I told her, “I’m thinking we can take this back to Fellows and see if he knows him … ?”

Then she looked up at me, blue eyes beaming, resolute. “I’m thinking I can do you one a whole lot better than that.”

She grabbed her cell and found a number on her speed dial, and I sat on the bed, waiting expectantly for the call to go through. The person picked up.

“Jack—I need you to look someone up for me,” Carrie said, cutting right to the chase, “and I don’t want to have to tell you why, or how come the JSO isn’t able to do it for me. I just need you to do this for me—no questions asked. Okay? If it’s what I think …”

She stopped herself, and looked at me, one knee curled to the side, like a yoga position. “If it’s what I think it is, I may have a headline here for you.”

She waited, seeming to gird herself for the barrage she was anticipating.

“I know. I know. I know all that, Jack …” The last one she exhaled with exasperation. “I can’t tell you that, Jack. And I can’t tell you where I am either. Only … Just write this down, okay?” She spelled out Hofer’s name. And his address. And she gave him his SSN. I heard a trace of excitement in her voice. I knew she was putting herself out on a line. This wasn’t exactly part of the Community Outreach routine.
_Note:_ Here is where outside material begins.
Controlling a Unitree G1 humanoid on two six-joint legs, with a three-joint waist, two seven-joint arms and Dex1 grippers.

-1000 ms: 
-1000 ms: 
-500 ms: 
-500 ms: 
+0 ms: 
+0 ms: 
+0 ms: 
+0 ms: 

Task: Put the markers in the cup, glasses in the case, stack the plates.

My blood throbbed with the certainty that we were finally getting close to the truth.

“Just e-mail what you have back to me as soon as you have it. Whatever you can find on him. With a special emphasis on anything that might have caused him to become violent, okay? That’s not important,” she said. Then, in answer to another question: “That’s not important either. You just have to trust me on this. Like ol’ times … And, Jack …” She waited. “This is important. This has to stay one hundred percent between us, okay. I need your promise on that.” She nodded. “Thank you, Jack. And I will be careful. I promise …”

Carrie hung up and looked over to me, a crooked, little girl’s smile conveying, I hope that was smart. That this was terrain she had never been down before.

Neither had I, for that matter.

“Someone you work with?” I asked curiously. “At the sheriff’s office.”

“Brother.” She shook her head. “At the FBI.”